**Task description**
Output the data in full and exactly as presented.
========================
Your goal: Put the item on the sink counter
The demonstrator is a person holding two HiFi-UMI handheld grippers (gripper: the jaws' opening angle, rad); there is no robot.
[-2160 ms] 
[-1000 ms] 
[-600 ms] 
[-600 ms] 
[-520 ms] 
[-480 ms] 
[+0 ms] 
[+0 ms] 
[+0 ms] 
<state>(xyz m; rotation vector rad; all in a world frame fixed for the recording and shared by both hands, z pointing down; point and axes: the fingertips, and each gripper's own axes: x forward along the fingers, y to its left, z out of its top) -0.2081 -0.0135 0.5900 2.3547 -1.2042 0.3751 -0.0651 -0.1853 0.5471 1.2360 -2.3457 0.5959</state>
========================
**Result of this exercise**
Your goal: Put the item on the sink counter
The demonstrator is a person holding two HiFi-UMI handheld grippers (gripper: the jaws' opening angle, rad); there is no robot.
[-2160 ms] 
[-1000 ms] 
[-600 ms] 
[-600 ms] 
[-520 ms] 
[-480 ms] 
[+0 ms] 
[+0 ms] 
[+0 ms] 
<state>(xyz m; rotation vector rad; all in a world frame fixed for the recording and shared by both hands, z pointing down; point and axes: the fingertips, and each gripper's own axes: x forward along the fingers, y to its left, z out of its top) -0.2081 -0.0135 0.5900 2.3547 -1.2042 0.3751 -0.0651 -0.1853 0.5471 1.2360 -2.3457 0.5959</state>

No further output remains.